Below this line is a set of entries; quote exactly the lines from the line that contains "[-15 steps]" to the line that contains "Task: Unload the", both lines included.
Dataset content section start
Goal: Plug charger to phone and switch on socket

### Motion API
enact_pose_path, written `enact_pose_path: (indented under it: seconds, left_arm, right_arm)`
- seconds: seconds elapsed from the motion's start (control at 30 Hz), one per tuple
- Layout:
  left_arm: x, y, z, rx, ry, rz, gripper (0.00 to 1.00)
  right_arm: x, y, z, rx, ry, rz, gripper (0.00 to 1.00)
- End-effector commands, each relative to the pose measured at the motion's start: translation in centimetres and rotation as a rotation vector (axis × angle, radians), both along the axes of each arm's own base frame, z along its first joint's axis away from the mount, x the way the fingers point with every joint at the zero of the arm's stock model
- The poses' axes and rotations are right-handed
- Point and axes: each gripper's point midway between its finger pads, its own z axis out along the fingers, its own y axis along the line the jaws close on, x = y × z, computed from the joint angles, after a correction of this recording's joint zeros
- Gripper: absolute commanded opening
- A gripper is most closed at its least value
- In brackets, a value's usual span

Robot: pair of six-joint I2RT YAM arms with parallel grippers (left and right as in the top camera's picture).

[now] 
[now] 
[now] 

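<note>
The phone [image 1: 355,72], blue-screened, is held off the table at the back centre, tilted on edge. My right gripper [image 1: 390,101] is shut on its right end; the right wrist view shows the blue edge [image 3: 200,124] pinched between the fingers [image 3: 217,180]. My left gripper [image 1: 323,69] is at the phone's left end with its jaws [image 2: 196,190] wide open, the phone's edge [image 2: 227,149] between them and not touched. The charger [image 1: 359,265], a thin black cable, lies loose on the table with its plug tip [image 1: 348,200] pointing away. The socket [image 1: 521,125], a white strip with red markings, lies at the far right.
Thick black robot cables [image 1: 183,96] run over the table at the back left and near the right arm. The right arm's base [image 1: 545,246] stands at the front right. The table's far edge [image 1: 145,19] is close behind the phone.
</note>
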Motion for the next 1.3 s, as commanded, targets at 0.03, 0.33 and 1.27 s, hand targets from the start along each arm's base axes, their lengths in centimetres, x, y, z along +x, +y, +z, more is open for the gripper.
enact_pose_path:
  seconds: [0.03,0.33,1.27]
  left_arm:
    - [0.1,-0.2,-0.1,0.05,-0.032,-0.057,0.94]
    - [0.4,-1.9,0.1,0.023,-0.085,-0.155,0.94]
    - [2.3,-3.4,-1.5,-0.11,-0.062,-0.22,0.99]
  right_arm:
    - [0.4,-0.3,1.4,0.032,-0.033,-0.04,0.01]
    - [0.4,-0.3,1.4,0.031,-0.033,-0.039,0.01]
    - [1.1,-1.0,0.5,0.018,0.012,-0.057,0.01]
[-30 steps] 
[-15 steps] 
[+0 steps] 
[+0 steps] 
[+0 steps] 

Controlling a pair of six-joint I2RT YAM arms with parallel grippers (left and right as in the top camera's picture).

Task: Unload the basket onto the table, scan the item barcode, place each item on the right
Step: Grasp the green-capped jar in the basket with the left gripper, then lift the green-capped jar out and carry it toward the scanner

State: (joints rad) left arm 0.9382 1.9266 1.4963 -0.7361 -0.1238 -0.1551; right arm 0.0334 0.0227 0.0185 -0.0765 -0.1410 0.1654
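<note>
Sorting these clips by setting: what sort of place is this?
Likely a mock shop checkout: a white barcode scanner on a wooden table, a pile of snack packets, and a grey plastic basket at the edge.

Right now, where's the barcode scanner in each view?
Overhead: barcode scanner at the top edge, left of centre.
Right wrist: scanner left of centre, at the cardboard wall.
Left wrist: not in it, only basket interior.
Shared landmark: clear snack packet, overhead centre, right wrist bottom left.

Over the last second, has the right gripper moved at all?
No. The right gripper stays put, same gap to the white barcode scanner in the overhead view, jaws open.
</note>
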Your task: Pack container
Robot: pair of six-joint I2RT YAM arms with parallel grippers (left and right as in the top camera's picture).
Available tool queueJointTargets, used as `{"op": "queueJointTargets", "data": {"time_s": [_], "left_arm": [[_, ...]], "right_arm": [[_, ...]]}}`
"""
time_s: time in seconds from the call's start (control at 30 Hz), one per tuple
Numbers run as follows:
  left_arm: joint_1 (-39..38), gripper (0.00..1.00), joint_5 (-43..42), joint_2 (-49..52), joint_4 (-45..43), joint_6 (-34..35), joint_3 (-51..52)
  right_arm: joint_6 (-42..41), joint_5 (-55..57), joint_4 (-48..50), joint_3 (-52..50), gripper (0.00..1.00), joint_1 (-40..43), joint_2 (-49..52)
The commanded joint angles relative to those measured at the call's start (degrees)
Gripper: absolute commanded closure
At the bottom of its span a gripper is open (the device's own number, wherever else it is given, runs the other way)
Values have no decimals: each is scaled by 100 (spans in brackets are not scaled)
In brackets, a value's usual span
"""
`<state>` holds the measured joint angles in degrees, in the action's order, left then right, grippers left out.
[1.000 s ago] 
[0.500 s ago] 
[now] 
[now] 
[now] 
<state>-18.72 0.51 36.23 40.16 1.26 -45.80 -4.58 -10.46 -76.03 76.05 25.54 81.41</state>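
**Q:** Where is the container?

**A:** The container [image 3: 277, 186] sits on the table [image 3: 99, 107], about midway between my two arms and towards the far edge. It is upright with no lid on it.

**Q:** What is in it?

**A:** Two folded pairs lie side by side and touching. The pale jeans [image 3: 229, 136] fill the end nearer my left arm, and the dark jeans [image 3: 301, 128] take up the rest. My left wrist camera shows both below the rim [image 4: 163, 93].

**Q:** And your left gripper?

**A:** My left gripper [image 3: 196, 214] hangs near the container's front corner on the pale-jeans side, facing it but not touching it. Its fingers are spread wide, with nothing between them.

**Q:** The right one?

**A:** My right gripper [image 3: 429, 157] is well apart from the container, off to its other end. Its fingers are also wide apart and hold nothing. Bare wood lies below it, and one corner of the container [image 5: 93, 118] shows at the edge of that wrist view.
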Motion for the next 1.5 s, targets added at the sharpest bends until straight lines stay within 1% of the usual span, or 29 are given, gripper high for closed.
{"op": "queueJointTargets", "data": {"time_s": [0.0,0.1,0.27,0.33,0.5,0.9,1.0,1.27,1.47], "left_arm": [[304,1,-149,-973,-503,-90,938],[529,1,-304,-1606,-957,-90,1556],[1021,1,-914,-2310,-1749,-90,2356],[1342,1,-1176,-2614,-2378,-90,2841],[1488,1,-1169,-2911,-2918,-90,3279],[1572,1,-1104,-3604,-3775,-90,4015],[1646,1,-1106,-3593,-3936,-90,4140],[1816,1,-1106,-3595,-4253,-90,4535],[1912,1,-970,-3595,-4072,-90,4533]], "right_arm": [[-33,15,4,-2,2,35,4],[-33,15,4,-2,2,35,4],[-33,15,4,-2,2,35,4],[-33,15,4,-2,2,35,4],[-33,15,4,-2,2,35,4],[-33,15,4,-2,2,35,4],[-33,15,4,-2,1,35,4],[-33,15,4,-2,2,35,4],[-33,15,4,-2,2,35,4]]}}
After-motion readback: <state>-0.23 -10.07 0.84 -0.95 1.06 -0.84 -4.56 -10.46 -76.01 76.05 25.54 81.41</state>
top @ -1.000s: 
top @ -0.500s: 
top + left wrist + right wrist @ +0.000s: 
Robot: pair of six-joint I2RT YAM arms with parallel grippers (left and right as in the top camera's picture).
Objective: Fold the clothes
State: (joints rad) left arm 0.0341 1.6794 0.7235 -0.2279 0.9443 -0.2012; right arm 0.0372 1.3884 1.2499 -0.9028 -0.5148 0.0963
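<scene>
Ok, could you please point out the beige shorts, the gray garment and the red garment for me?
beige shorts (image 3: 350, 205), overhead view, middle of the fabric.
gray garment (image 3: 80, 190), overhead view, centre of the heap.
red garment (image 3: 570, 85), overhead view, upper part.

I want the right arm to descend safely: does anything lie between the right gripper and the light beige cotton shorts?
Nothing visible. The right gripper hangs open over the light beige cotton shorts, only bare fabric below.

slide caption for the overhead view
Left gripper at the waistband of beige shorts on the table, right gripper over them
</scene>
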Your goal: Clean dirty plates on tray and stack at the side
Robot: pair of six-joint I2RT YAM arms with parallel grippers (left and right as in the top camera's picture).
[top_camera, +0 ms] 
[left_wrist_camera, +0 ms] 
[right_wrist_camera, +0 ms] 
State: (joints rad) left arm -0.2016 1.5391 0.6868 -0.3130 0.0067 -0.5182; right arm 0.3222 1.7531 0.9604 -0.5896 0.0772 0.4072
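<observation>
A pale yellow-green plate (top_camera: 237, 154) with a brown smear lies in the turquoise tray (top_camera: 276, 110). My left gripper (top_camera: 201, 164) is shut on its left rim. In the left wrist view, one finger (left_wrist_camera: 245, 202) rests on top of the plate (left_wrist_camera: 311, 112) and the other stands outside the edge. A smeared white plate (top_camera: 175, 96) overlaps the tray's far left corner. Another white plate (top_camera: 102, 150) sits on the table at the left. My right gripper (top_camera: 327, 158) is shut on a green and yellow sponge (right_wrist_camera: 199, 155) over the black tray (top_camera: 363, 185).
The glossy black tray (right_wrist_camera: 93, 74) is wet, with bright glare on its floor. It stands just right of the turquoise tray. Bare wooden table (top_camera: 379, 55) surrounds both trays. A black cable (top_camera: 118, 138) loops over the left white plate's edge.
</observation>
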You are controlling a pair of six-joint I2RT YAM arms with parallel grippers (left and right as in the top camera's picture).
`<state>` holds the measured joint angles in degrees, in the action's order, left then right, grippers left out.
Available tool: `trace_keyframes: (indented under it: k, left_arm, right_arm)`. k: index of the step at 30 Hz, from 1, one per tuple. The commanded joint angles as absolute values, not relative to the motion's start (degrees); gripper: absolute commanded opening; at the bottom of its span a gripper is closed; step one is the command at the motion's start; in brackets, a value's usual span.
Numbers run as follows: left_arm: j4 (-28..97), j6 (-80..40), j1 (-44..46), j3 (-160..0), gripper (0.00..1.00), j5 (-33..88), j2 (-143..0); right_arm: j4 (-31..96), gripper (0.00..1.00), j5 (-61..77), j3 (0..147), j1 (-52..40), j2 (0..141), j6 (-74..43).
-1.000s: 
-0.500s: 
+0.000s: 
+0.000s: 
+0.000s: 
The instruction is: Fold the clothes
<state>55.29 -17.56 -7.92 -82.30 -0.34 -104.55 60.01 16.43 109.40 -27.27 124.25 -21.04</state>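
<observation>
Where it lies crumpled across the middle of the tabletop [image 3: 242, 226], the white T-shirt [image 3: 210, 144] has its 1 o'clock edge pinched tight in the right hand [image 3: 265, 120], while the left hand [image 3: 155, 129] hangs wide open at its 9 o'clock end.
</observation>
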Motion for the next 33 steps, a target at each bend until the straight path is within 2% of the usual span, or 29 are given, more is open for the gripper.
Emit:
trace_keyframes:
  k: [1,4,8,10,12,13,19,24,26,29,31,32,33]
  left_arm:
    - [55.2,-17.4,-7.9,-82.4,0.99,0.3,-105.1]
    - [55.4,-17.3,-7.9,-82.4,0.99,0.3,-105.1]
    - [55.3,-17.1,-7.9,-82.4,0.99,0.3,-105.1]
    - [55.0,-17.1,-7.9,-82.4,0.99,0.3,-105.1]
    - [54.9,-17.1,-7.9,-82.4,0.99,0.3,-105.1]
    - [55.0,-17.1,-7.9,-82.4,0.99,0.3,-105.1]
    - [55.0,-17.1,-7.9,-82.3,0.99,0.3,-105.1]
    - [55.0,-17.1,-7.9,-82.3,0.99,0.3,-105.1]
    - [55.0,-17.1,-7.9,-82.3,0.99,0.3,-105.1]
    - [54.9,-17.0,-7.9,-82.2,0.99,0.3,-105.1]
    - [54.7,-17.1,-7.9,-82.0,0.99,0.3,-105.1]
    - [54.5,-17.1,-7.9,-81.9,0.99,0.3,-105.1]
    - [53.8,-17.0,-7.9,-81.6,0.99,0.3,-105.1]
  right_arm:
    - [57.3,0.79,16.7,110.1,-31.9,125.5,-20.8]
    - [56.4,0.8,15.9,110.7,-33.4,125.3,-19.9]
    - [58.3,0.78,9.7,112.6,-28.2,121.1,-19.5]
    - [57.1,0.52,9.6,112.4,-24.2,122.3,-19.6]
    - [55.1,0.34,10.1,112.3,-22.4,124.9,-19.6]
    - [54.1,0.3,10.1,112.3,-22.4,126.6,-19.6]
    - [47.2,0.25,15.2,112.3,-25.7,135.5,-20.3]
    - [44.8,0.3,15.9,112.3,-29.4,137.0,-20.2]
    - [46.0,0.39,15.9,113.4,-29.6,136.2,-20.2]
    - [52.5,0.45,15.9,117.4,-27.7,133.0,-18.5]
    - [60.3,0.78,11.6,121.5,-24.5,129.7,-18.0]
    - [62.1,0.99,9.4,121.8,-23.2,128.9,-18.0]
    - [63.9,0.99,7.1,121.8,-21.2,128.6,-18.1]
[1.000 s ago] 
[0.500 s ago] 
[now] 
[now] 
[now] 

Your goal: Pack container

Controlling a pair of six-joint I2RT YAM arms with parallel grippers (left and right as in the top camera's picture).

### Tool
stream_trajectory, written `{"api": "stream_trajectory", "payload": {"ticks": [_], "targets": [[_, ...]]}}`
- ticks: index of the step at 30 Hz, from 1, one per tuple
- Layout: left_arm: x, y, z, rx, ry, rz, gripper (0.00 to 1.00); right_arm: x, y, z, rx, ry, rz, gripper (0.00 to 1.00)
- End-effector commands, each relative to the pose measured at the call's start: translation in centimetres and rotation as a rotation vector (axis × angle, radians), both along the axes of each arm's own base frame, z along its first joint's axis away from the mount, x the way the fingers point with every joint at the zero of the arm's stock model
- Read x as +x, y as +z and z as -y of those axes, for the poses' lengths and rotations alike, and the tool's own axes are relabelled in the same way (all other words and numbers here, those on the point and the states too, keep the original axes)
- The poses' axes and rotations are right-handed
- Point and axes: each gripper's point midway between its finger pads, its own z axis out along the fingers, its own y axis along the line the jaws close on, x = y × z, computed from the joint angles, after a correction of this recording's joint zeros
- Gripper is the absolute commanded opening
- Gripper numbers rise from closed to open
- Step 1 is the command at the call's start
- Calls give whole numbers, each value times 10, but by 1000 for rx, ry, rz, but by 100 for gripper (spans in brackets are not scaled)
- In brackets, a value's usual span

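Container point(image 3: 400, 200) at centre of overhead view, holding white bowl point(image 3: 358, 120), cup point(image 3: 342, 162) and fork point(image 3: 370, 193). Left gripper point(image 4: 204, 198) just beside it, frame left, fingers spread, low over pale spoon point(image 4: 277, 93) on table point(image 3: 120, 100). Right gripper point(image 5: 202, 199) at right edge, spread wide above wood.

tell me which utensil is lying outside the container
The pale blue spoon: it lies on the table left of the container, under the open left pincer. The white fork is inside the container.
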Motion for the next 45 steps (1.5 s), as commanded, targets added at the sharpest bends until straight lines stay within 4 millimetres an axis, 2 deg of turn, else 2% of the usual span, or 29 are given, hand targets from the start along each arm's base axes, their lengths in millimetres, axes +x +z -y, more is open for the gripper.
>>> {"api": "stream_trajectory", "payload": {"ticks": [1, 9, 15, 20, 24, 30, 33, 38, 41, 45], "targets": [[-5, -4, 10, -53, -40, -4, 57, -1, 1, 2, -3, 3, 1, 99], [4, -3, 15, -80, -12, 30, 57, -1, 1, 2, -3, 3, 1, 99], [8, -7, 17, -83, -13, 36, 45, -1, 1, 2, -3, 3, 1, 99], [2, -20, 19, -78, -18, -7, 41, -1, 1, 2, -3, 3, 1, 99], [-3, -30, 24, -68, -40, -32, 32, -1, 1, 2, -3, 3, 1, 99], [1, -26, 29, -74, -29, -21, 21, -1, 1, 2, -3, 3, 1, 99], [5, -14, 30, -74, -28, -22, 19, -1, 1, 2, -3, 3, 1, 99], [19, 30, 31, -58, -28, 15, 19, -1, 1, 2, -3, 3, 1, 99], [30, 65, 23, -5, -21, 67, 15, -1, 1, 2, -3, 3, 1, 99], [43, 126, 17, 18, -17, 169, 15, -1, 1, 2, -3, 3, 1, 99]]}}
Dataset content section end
▶ [Result]
[-15 steps] 
[+0 steps] 
[+0 steps] 
[+0 steps] 

Controlling a pair of six-joint I2RT YAM arms with parallel grippers (left and right as in the top camera's picture).

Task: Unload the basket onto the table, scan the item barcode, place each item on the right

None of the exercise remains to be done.